» **REQUIRED ACTION**
Quote verbatim the span of lines that begins the listing below and closes with the line containing "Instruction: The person".
── DATA PROVIDED ──
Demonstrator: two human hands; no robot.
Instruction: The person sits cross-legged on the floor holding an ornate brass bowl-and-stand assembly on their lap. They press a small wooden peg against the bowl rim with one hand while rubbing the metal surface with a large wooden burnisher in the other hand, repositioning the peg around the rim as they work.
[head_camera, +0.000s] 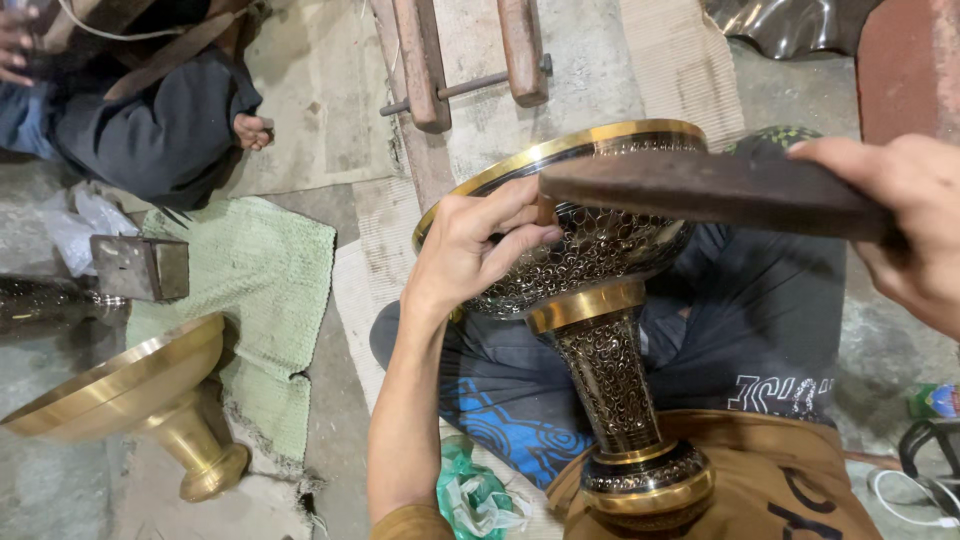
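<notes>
From above, the engraved brass vase (600, 300) lies tilted across the seated person's lap, its wide gold-rimmed bowl far and its foot near, resting against a brown cloth (790, 470). The left hand (475, 245) presses on the bowl's patterned side, fingers curled and pinching what looks like a small tool, though the view is too poor to be sure. The right hand (905, 225) is wrapped tight around a dark wooden mallet (700, 188), held level over the bowl and hiding part of its rim. On the floor to the left stands a plain brass vase (140, 395), beside a green mat (265, 300) and a small metal block (142, 267). Far off, a wooden clamp frame (470, 60) lies on sacking, and another person sits at far left, bare foot (252, 130) showing.
</notes>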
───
» **RESULT OF THE TASK**
Demonstrator: two human hands; no robot.
Instruction: The person sits cross-legged on the floor holding an ornate brass bowl-and-stand assembly on their lap. They press a small wooden peg against the bowl rim with one hand while rubbing the metal surface with a large wooden burnisher in the other hand, repositioning the peg around the rim as they work.

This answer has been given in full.